- Kusunti Location in Nepal
- Coordinates: 27°33′N 85°23′E﻿ / ﻿27.55°N 85.39°E
- Country: Nepal
- Province: Bagmati Province
- District: Lalitpur District

Population (1991)
- • Total: 15,000
- Time zone: UTC+5:45 (Nepal Time)

= Kusunti =

Kusunti (कुसुन्ती) is a ward in Lalitpur, a sub-metropolitan city in Nepal. It is bordered by the Nakkhu River and the Ring Road. It is well known as the site of Pancheswor Mahadev temple (पञ्चेश्वर महादेव).

== History ==
Kumār Rājā is considered one of the 12 "true power-places" of Lalitpur.

Devotees from around the country visit the temple of Pancheswor Mahadev, where a large monument of Lord Shiva was excavated.

== People ==
The native residents belong to different castes including Limbu, Bogati, Dhungana, KC, Gajurel and Khadka. There are also many indigenous people of Nepal.
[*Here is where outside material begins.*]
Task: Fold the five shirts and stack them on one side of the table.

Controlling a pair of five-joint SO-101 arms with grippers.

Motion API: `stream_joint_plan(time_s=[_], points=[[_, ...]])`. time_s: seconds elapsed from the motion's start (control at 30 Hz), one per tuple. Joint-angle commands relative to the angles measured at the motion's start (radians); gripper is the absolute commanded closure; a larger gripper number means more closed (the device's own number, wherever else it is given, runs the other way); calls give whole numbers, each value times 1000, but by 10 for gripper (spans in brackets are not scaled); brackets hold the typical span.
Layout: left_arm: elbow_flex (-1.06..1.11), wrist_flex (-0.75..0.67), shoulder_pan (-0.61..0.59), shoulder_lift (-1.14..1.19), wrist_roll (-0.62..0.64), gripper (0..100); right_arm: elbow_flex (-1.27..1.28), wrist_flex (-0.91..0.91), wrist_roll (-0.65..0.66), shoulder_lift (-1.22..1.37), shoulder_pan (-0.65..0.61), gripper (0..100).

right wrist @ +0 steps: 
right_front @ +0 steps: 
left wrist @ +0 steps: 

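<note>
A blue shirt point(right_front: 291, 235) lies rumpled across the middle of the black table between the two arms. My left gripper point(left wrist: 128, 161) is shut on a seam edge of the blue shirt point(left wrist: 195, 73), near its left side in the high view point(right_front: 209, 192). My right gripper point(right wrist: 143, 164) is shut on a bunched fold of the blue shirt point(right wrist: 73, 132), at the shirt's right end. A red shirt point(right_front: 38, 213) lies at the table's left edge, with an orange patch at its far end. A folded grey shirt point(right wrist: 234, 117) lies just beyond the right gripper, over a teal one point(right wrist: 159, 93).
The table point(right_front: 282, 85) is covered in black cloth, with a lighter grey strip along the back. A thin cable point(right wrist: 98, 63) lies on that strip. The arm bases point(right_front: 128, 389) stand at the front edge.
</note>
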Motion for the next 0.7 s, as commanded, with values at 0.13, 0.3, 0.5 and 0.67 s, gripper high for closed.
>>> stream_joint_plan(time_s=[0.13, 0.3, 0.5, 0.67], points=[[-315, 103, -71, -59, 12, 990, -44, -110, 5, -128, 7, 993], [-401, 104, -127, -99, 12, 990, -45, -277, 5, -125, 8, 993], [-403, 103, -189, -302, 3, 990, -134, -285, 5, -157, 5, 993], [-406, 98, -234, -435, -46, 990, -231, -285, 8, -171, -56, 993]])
The population of Kusunti in 1991 is about 15000.

In March 2024, the construction of a disabled friendly bridge over the ring road at Kusunti was started by the Lalitpur Metropolitan city authorities.

In July 2021, organisations of Indigenous Peoples of Nepal gave a joint statement seeking implementation of their right to self determination. The signatories included two Kusunti organisations, Nepal Federation of Indigenous Nationalities and National Indigenous Disabled Women Association Nepal.

The Center for Research on Environment Health and Population Activities founded by Anand Tamang is in Kusunti.